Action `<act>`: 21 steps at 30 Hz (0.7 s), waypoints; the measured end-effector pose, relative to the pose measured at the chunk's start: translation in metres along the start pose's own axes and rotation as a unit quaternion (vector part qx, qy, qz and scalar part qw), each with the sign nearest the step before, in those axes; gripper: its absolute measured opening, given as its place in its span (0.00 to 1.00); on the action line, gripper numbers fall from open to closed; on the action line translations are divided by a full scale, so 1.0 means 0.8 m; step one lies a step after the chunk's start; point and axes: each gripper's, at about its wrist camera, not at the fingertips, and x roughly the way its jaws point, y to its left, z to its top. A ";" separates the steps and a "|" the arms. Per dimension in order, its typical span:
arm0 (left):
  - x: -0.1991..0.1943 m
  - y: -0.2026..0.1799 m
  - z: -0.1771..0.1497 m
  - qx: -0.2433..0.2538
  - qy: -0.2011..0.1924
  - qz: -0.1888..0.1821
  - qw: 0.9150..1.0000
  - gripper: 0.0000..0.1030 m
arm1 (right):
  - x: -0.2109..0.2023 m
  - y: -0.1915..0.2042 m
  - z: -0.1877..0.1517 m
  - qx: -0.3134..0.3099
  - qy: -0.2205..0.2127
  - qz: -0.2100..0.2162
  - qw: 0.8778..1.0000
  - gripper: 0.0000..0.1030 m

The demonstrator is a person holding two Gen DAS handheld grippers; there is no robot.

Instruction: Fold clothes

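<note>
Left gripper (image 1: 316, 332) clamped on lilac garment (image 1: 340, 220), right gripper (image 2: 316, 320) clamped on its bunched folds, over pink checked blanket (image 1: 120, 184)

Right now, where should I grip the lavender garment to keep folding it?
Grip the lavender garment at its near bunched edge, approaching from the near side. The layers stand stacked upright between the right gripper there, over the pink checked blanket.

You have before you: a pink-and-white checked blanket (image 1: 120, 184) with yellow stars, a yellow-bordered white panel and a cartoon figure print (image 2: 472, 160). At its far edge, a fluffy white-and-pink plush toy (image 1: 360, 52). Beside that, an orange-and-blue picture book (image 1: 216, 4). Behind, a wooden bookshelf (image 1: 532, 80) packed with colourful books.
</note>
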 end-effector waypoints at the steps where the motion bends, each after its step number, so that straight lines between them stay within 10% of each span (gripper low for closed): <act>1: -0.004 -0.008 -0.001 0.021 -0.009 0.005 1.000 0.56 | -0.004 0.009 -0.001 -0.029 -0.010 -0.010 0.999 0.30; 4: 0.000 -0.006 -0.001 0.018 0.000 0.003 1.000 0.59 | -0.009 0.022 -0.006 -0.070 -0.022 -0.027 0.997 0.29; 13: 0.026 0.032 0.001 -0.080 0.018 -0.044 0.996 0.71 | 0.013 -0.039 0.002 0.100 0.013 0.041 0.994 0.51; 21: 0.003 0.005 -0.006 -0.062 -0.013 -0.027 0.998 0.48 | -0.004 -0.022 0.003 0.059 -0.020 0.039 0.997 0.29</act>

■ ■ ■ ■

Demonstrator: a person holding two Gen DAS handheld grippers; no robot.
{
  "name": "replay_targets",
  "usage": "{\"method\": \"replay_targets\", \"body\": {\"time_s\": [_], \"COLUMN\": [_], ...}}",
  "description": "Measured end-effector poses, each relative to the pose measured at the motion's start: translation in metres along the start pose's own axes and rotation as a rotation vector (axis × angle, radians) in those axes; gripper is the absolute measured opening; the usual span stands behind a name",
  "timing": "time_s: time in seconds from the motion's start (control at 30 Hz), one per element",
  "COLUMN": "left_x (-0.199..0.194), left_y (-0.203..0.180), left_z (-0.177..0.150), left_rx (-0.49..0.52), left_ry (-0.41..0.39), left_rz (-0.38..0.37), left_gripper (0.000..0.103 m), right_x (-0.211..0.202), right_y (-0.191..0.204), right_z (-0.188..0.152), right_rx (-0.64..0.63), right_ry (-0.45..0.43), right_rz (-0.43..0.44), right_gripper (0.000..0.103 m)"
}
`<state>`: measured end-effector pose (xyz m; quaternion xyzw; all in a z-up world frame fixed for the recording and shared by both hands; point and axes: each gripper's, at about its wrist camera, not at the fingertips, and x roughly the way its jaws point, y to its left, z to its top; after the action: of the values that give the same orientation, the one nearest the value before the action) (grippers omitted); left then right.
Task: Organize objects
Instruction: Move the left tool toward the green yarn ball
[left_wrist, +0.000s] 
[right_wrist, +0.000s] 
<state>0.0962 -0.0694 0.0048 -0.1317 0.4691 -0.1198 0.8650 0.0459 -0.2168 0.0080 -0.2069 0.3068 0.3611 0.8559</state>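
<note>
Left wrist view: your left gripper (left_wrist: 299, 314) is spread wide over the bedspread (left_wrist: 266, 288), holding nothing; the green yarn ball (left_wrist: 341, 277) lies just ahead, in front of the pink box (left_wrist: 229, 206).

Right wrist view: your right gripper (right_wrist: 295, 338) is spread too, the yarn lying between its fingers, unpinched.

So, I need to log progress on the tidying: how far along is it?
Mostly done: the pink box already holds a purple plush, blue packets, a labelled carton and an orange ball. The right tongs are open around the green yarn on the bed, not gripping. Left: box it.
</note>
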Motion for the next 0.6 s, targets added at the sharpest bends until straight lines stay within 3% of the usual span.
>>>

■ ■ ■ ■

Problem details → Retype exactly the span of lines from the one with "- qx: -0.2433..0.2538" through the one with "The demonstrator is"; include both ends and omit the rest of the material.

Reply →
  - qx: -0.2433..0.2538
  - qy: -0.2011..0.1924
  - qz: -0.1888..0.1821
  - qw: 0.9150..1.0000
  - gripper: 0.0000..0.1030 m
arm1 (right):
  - x: -0.2109..0.2023 m
  - y: -0.1915..0.2042 m
  - z: -0.1877..0.1517 m
  - qx: -0.3134..0.3099
  - qy: -0.2205..0.2127
  - qz: -0.2100..0.2162
  - qw: 0.8778..1.0000
  - gripper: 0.0000..0.1030 m

The demonstrator is a person holding two Gen DAS handheld grippers; there is no robot.

No more output is needed for this exercise.